**Work required**
Once you find the line with "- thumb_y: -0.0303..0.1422" in the data that follows, repeat it and every line after it exactly, through the line with "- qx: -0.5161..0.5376".

**Information provided**
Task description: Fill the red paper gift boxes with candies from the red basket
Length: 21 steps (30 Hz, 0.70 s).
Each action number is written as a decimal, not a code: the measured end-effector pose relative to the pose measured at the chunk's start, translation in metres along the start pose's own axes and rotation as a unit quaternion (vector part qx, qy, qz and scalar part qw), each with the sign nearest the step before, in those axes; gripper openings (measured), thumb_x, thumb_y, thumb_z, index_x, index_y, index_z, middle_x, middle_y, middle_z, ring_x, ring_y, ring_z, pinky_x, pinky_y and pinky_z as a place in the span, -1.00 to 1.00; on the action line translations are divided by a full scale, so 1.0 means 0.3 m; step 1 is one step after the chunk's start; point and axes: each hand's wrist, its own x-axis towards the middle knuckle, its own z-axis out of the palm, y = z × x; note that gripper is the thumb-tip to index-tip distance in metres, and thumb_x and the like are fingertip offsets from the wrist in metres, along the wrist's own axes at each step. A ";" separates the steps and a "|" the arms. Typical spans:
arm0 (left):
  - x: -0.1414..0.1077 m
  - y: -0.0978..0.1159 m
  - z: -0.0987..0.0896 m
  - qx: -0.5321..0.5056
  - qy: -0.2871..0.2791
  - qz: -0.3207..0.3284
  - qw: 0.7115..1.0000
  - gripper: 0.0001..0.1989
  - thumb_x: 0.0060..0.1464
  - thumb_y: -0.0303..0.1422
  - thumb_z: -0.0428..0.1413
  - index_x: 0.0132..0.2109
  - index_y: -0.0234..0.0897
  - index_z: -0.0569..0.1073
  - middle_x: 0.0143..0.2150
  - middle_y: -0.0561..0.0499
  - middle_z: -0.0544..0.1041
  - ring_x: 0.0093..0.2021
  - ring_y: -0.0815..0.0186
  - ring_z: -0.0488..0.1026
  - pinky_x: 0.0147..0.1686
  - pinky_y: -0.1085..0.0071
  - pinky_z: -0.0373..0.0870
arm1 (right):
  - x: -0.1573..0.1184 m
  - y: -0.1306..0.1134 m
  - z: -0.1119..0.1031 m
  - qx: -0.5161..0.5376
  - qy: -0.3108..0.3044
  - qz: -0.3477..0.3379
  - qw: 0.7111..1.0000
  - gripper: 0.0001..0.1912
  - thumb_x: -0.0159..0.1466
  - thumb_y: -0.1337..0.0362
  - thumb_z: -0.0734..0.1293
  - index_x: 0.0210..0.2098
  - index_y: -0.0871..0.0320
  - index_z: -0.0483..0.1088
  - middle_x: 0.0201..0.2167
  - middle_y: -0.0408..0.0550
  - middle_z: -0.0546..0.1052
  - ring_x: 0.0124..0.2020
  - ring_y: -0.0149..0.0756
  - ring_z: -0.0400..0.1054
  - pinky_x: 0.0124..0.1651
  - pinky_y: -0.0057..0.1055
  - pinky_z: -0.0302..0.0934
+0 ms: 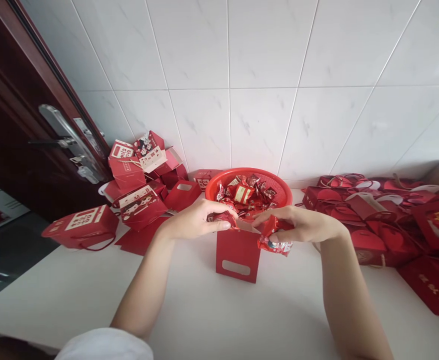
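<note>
My left hand [197, 219] is closed on a small red-wrapped candy [224, 218], pinched between thumb and fingers. In my right hand [298, 225] are shiny red candy packets [275, 242], gripped by the fingertips. Both hands hover over the top of a red paper gift box [236, 250], which stands on the table with a flap and its cut-out handle slot hanging towards me. Just behind the box sits a red plastic basket [285, 192] with many wrapped candies [244, 194] in it. My hands partly hide the box's opening and the basket's near rim.
Red gift boxes [142, 207] are heaped on the left of the white table [189, 320], one [86, 227] near its edge. More red boxes [369, 210] crowd the right side. A tiled wall [260, 120] stands behind, and a dark door [20, 100] with a metal handle is at left.
</note>
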 end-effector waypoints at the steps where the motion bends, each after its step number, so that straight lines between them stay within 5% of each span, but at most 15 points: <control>1: 0.008 -0.006 0.007 0.005 0.012 0.000 1.000 -0.70 0.18 -0.24 0.15 -0.03 -0.26 0.62 -0.30 0.05 0.61 -0.38 0.37 0.42 -0.34 0.50 0.32 | 0.003 0.005 -0.004 0.000 -0.005 0.003 1.000 -0.63 0.25 0.30 0.42 0.06 0.13 0.56 -0.19 -0.05 0.64 -0.22 -0.31 0.51 -0.18 -0.51 0.36; 5: 0.037 -0.035 0.038 0.015 0.055 0.008 0.998 -0.69 0.22 -0.20 0.13 -0.01 -0.25 0.61 -0.24 0.02 0.64 -0.31 0.32 0.48 -0.25 0.46 0.37 | 0.013 0.024 -0.014 0.012 -0.022 0.008 1.000 -0.75 0.28 0.25 0.40 -0.08 0.18 0.60 -0.15 -0.01 0.64 -0.19 -0.28 0.52 -0.16 -0.48 0.38; 11: 0.065 -0.058 0.083 -0.007 0.114 0.031 0.993 -0.66 0.26 -0.14 0.12 0.05 -0.18 0.58 0.02 -0.02 0.64 -0.01 0.20 0.54 -0.05 0.42 0.42 | 0.019 0.048 -0.018 -0.011 0.087 0.019 0.996 -0.71 0.25 0.34 0.38 -0.05 0.08 0.62 -0.05 -0.06 0.64 -0.06 -0.17 0.53 -0.08 -0.38 0.42; 17: 0.069 -0.046 0.087 0.014 0.089 0.021 0.996 -0.68 0.25 -0.18 0.12 0.03 -0.23 0.59 -0.04 -0.02 0.66 -0.03 0.18 0.55 -0.02 0.38 0.42 | -0.005 0.025 -0.027 -0.020 0.057 0.040 0.997 -0.77 0.23 0.32 0.40 -0.13 0.09 0.64 -0.15 -0.06 0.66 -0.31 -0.26 0.53 -0.26 -0.40 0.42; 21: 0.066 -0.043 0.082 0.006 0.086 0.005 0.996 -0.64 0.24 -0.13 0.12 0.04 -0.24 0.58 -0.08 -0.01 0.66 -0.10 0.20 0.55 -0.06 0.38 0.44 | -0.046 -0.045 -0.023 -0.055 0.053 0.043 0.996 -0.71 0.31 0.24 0.35 -0.02 0.11 0.59 0.02 0.04 0.60 -0.25 -0.27 0.54 -0.17 -0.35 0.44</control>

**Task response**
  - thumb_y: -0.0303..0.1422
  - thumb_z: -0.0428..0.1413
  - index_x: 0.0132..0.2109
  - index_y: -0.0234..0.0897
  - index_z: -0.0569..0.1073
  - middle_x: 0.0143..0.2150
  - middle_y: -0.0561..0.0499
  - middle_z: -0.0544..0.1041
  - ring_x: 0.0093..0.2021
  - ring_y: -0.0815..0.0186
  - ring_z: -0.0488..0.1026
  - pinky_x: 0.0147..0.1686
  - pinky_y: -0.1085..0.0071
  - pinky_z: -0.0373..0.0870
arm1 (right):
  - x: -0.1573..0.1184 m
  - y: -0.1306..0.1134 m
  - z: -0.1119..0.1031 m
  - qx: -0.5161..0.5376

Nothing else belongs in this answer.